Would head home with a couple of Stren bags full of brochures to keep us busy until the rivers and lakes thawed. Having it downtown again might be a thing to try since there are more options for the significant others who are not into the outdoors - including the casino. Also more places to eat/drink after the show.

The internet will eventually kill these shows, just like it is slowly trying to make the local bait shop a thing of the past.


----------



## louisvillefisherman (Jun 9, 2012)

Steel Cranium said:


> Unplug the internet. [...] The internet will eventually kill these shows, just like it is slowly trying to make the local bait shop a thing of the past.


I agree. In the past these shows had 3 primary functions. Information, Sales, Entertainment.

With the internet, I have ALL the information I need at my fingertips. Sites like OGF and other fishing related blogs and forums along with Google provide a lifetimes worth of knowledge on demand.

Throw in eBay, Amazon, Jans, Cabelas/BPS and a long list of smaller individual sellers (Lance Valentine) and you have buying access to more specialized gear than you could ever dream of fitting under one roof.

Shows and tourneys were the times when a bunch of fishing/hunting enthusiasts could all get together and shoot the bull about their experiences and adventures. During the long off season it was really our only opportunity for that form of entertainment. No longer. Thanks OGF! (lol)

The trend seems to be that some of the larger show continue to thrive although fewer and further between as they draw from a wider base including those who no longer have a local show to attend.


----------



## Snakecharmer (Apr 9, 2008)

No show in 2018...........Boat Show will share IX with NARI


----------



## bountyhunter (Apr 28, 2004)

I don,t miss it, between the fee,s and lack of equiptment , I,ll stay away .I loved the mom/pop shops that had there gear for sale most of all .


----------



## Popspastime (Apr 1, 2014)

Any time the City of Cleveland gets a a grip on your wallet it's headed for a dive. They ran all the vendors and old time show people out of the Convention Ctr shows and sent them to the IX for more room and parking. Then the floor plan spaces for the show went sky high and the Manufactures started pulling out as well. Charge the contributing public large parking fee's, entrance fee's, and food costs and mom and pop can't afford to take the kids to the Sport Show. Blame the internet if you like but the City and their absorbent pricing drove the Displays and people away, just a big flee market now.


----------



## dugworm (May 23, 2008)

Nothing will beat the days when the convention center was host.
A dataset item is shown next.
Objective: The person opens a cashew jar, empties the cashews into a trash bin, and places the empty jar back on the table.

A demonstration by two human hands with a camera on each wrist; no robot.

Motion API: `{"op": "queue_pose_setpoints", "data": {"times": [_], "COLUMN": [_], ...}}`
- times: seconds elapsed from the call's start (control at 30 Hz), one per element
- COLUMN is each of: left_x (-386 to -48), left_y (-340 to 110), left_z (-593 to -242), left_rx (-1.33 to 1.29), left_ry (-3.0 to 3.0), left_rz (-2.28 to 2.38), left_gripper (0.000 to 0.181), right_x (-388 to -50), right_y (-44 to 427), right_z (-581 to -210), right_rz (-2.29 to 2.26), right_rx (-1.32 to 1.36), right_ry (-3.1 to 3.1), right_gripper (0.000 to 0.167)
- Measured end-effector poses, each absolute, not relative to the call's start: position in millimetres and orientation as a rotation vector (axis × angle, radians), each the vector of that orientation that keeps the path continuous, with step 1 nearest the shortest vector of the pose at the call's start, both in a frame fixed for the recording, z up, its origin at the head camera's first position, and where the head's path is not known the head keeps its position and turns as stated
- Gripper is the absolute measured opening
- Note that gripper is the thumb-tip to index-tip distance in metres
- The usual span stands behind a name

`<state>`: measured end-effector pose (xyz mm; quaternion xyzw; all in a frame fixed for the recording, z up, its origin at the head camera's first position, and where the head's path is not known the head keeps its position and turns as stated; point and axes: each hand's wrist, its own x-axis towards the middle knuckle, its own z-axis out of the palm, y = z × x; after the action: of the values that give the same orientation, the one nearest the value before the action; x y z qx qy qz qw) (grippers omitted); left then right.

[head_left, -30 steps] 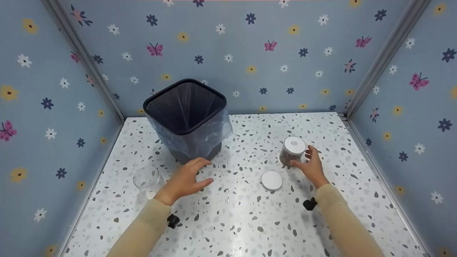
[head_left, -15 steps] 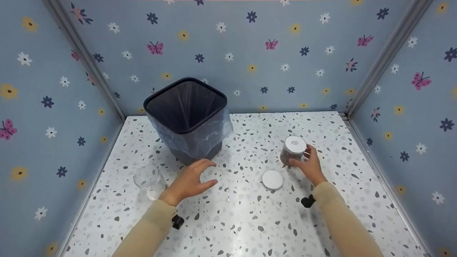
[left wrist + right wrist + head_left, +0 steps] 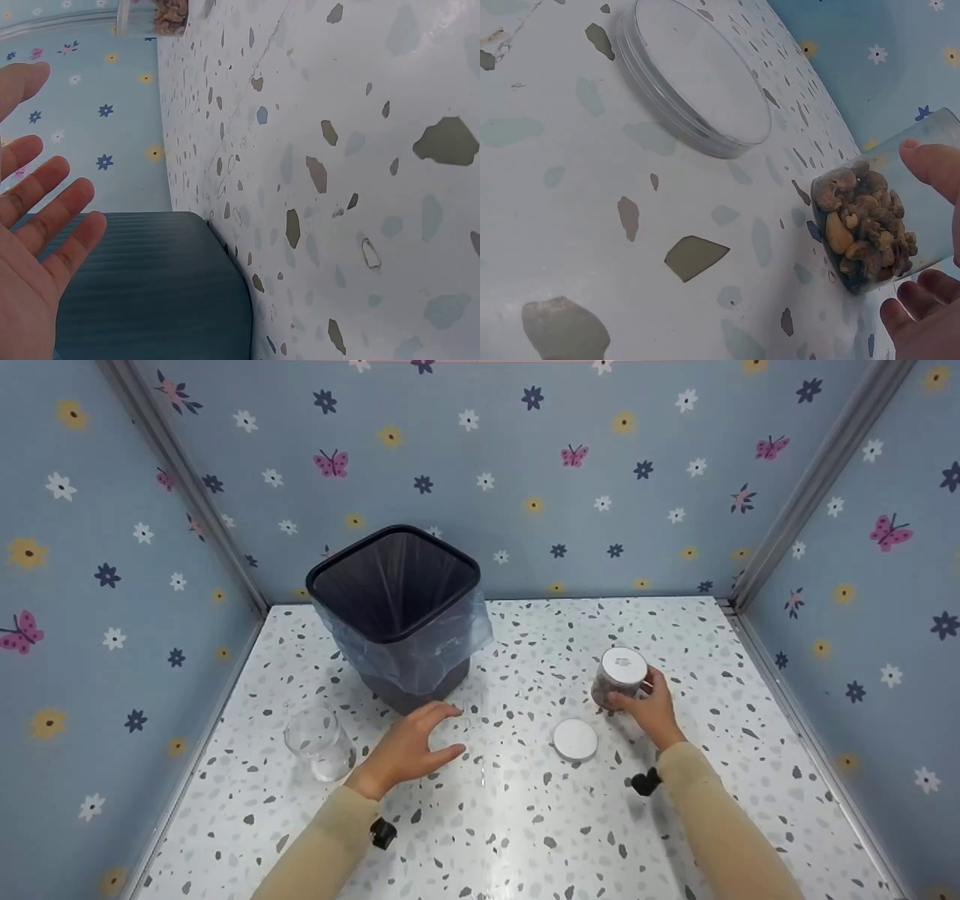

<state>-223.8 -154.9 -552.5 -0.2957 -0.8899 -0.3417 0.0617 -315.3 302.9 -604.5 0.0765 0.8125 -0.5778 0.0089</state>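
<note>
My right hand [image 3: 651, 706] holds a clear jar [image 3: 616, 681] with a white top, standing upright at the right of the table. Through its glass show brown cashews [image 3: 866, 225] at the bottom; the thumb lies against the side and the fingers curl round the far side. Left of that jar a round white lid [image 3: 575, 739] lies flat. My left hand [image 3: 409, 746] hovers with spread fingers and holds nothing, in front of a dark bin [image 3: 409, 682]. Behind its wrist, at the left, stands a clear glass container [image 3: 319, 739].
The bin is lined with a translucent bag [image 3: 442, 649] folded over its rim. Walls with flowers and butterflies [image 3: 510, 472] enclose the speckled white table [image 3: 525, 840] at the back and both sides.
The right fingers have closed in round the jar, which stays about where it was. My left hand has drifted slightly right and more of the glass container shows.
</note>
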Motion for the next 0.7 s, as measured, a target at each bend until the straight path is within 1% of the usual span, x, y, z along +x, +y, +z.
{"op": "queue_pose_setpoints", "data": {"times": [0.37, 0.57, 0.7], "left_x": [-218.3, -216.2, -216.3], "left_y": [-152.3, -152.9, -152.7], "left_z": [-556.1, -557.5, -557.9], "left_rx": [-0.85, -0.832, -0.824], "left_ry": [-2.729, -2.746, -2.753], "left_rz": [-1.053, -1.049, -1.063], "left_gripper": [0.05, 0.051, 0.051], "right_x": [-316.3, -313.9, -312.3], "right_y": [299.2, 299.4, 298.5], "right_z": [-607.6, -610.2, -609.1], "right_rz": [-1.804, -1.811, -1.797], "right_rx": [0.245, 0.246, 0.246], "right_ry": [2.575, 2.593, 2.595], "right_gripper": [0.1, 0.094, 0.094]}}
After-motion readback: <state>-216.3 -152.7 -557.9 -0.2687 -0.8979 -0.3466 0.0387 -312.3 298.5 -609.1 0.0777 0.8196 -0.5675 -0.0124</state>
If you were a young kid it ranked right up there with xmas morning. If you were older the information, vendors, and displays were second to nothing. Lot's of good memories heading downtown!


----------



## Shortdrift (Apr 5, 2004)

I learned to tie my first fly 70 years ago at the Sportsman's show. It was a spun deer hair bug that I sold for 5 cents apiece. Back then you could handle the guns, take a rod and reel for practice casting in the large pool that was used for log ruling, canoe boxing and live duck/dog retrieving.
Many Canadian fishing and hunting lodges where you could book a trip on the spot. All the major and some new comer lure makers were there. So many great memories that are shared with the few of my friends that are still with us.


----------



## KaGee (Sep 8, 2006)

Snakecharmer said:


> *No show in 2018*...........Boat Show will share IX with NARI


I guess nobody read your post...


----------



## Popspastime (Apr 1, 2014)

Did we miss something here? Getting hands slapped for reminiscing? really??


----------



## chrisrf815 (Jul 6, 2014)

Speaking of the mom and pop shops set up at the outdoor show, does anyone know the name of the one couple that sold a whole lot of different spoons and crawler harnesses and maybe knives too? I was planning on buying spoons from them again this year, but guess i cant. I was going to try to look them up on the internet. Thanks in advance if you know the name of their company.


----------



## Shortdrift (Apr 5, 2004)

I doubt that the Internet has anything to do with killing the shows. It is the exorbitant pricing for space for the vendors as well as the same thing for e public entry and parking. A prime example of a worth while show is the upcoming one in Columbus. Reasonable parking and entry plus none of the "Flea Market" type vendors who saturate the Cleveland show. Columbus is tuned to the Area Sportsmam and does well for that reason also.


----------



## icebucketjohn (Dec 22, 2005)

Yeah, wonderful memories of when The Cleveland Sportsman Show was held at the downtown Convention Center. Those were the good old days.


----------



## Spike9 (Nov 11, 2010)

Showspan.com is the site for the Michigan area shows near Detroit. The tickets are 5 bucks through the holidays we go to the ultimate fishing and the outdoor show every year. Well worth the day.


----------



## heron153 (Apr 30, 2008)

I never went to a show at the convention center, but when I was a kid in the late 80s and early 90s, all the way through until about 4 years ago, my dad and I would always go together each year. We observed how the show at the IX just got smaller and smaller and lamer and lamer. Dad passed in 2015. Not sure if I will go to an IX sportsman's show again. What used to be a great week-long event that filled the entire place is now 1/4 of the floor space, half of which is advertising for Canadian lodges. Then there's the row of katanas and cheap sunglasses, and the venison/elk/beef jerky stand. Dream-catcher and fake native american gift shop stand, a chewing tobacco area, and that's about it. It truly is sad compared to what it once was. I hope to go to ICAST some year, though!


----------



## Buick Riviera (Jul 15, 2007)

The best show now is the Columbus Fishing Expo. February 11th, 2018 I believe. Google it.


----------